Exercise
Make an exact copy of the listing so that no picture is carried over.

Collected material
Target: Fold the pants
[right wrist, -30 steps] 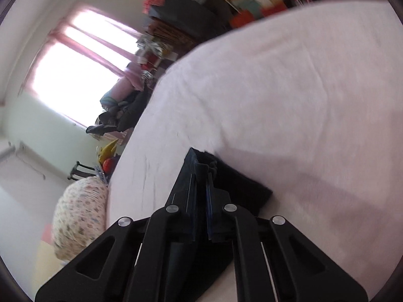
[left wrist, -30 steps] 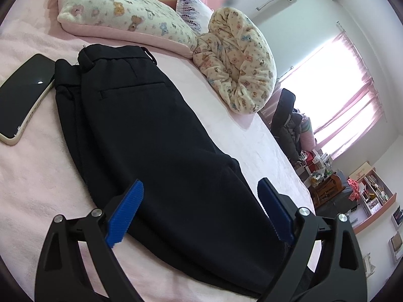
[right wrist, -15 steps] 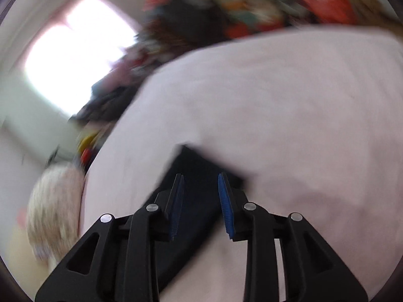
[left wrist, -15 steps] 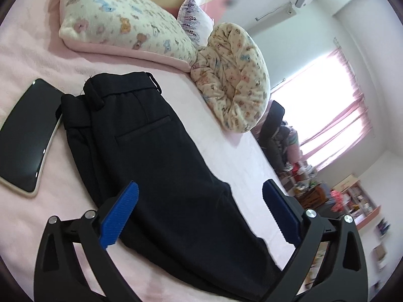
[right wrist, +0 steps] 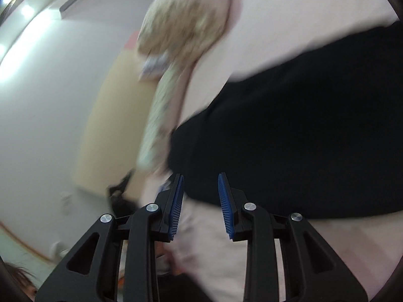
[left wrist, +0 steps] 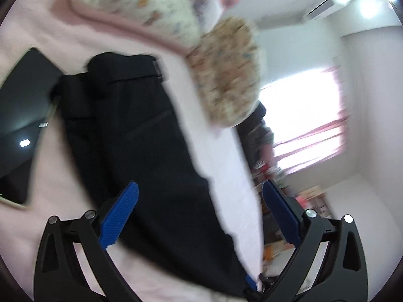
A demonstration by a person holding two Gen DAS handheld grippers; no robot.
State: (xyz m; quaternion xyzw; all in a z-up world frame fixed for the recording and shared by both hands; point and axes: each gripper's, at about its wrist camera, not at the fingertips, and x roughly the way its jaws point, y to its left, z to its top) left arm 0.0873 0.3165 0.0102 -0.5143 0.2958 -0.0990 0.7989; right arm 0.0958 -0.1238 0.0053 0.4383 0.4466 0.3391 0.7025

Task solution
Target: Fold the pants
[right wrist, -30 steps] 
[left wrist, -30 steps] 
[right wrist, -15 steps] 
[left wrist, -15 steps] 
[right wrist, +0 steps] 
[left wrist, +0 steps] 
A demonstration by a person holding two Gen DAS handheld grippers; no robot.
State: (xyz m; quaternion xyzw; all in a z-up world frame fixed for the recording and shared by both hands; point and axes: each gripper's, at about its wrist camera, not at the fingertips, and x roughly the way its jaws point, y to its left, z to its top) left arm 0.0873 0.3165 0.0102 -0.5143 0.2958 -0.0990 0.7989; right arm 0.0958 -0.1238 0.0053 0.4383 0.4466 0.3391 0.7025

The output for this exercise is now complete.